価格(2021年4月現在:千円台切り上げ:税込)
2WD/4ATで439万円~。付けておきたいオプションは、FFヒーター(価格不明)が挙げられる。(ナビ、ETC、バックカメラなどは除く)また、多くのユーザーはポータブル冷蔵庫も別途必要になるだろう。
他モデル
軽8ナンバーのキャブコンは、インディアナRVのインディ727(295万円~)、オートショップアズマのK-ai(ケーアイ:289万円~:5MT)、stage21のリゾートデュオバンビーノ(327万円~)、東和モータース販売のインディ108(325万円~)、バンショップミカミのテントむし(306万円~)、フィールドライフのバロッコ(365万円~)が挙げられる。(記述あるもの以外は2WD/AT)

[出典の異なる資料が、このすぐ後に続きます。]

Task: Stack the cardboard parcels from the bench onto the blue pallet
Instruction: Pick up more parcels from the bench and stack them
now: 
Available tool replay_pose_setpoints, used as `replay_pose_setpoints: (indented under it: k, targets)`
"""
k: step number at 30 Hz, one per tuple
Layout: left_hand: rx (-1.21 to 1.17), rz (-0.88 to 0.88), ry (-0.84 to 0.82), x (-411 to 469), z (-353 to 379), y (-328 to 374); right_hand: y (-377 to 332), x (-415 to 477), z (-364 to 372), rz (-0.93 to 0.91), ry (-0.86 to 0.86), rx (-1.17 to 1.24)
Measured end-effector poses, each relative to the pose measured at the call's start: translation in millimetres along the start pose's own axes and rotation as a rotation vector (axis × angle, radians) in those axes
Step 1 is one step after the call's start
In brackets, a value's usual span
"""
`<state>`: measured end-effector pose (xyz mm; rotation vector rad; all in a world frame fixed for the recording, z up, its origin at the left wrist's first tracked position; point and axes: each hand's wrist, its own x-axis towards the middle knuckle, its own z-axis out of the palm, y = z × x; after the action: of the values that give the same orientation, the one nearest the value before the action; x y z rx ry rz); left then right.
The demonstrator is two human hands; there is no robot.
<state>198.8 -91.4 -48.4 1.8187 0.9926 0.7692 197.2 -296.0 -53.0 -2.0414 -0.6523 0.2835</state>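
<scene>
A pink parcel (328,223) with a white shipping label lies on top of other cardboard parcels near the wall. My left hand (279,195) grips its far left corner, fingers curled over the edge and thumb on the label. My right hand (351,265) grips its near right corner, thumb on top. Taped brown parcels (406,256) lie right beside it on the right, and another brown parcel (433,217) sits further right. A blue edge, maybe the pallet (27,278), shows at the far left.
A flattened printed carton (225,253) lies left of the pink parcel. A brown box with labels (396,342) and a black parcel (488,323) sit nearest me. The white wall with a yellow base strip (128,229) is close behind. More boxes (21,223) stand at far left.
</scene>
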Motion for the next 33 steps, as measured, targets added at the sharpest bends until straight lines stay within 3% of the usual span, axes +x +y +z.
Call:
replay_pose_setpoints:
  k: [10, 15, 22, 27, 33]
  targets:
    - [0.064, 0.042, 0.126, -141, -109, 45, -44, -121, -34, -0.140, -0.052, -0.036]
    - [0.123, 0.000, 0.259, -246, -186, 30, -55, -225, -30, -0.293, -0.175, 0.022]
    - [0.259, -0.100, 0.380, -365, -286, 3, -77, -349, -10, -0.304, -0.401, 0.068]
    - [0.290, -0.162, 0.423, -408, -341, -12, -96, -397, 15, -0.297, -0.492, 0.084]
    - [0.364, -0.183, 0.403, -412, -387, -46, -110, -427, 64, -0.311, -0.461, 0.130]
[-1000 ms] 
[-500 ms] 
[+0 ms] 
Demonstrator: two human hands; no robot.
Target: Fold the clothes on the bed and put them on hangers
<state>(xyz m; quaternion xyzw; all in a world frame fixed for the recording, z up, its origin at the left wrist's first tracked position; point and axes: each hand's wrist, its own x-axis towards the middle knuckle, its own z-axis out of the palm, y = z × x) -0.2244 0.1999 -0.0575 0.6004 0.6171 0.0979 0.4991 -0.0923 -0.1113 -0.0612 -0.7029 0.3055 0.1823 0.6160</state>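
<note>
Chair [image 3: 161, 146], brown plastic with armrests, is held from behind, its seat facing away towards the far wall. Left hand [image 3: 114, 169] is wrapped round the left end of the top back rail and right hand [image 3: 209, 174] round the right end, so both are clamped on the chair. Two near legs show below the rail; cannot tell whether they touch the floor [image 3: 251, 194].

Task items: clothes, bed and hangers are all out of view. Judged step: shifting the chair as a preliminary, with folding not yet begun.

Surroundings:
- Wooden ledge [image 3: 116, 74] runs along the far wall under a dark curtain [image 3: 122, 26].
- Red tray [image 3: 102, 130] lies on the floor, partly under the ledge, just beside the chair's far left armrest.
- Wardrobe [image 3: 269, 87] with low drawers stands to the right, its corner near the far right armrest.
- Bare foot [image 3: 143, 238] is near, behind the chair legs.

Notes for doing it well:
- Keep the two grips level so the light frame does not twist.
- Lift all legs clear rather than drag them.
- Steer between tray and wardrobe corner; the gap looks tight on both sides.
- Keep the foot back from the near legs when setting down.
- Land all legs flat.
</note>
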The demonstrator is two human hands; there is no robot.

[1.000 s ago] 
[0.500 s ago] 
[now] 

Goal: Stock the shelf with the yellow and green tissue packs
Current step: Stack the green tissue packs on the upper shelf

しかし、リチウムイオンバッテリーを搭載できるモデルは無く、この点においてはアマホのみだ。しかしアマホの価格はこの中で最も高価で、その理由のひとつがリチウムイオンバッテリーであることは間違いないだろう。
まとめ
アマホはダイレクトカーズの他のモデルがそうであるように、今までのモデルの常識にとらわれない特徴を持つ。特にテラスとしてのポップアップルーフの考え方は、ありそうでなかったものだ。
酔っぱらってルーフから落ちないように注意する必要はあるが、若いユーザーが対象なので心配は無用だろう。しかし若いユーザーが対象なら、この価格は少し高価かもしれない。シンプルな電装系で、手ごろな価格のグレードがあっても良いかもしれない。
また、200Ahのリチウムイオンバッテリーと2000Wインバーターは贅沢な電装系だが、こちらは先にも書いたように、エアコンのソリューションがあればその価値が最大限に生きるだろう。
ルーフの上で過ごす時間は贅沢で、その爽快な環境が手に入るだけで、価格や小さなデメリットは吹き飛んでしまいそうだ。それだけ魅力的なルーフテラスだ。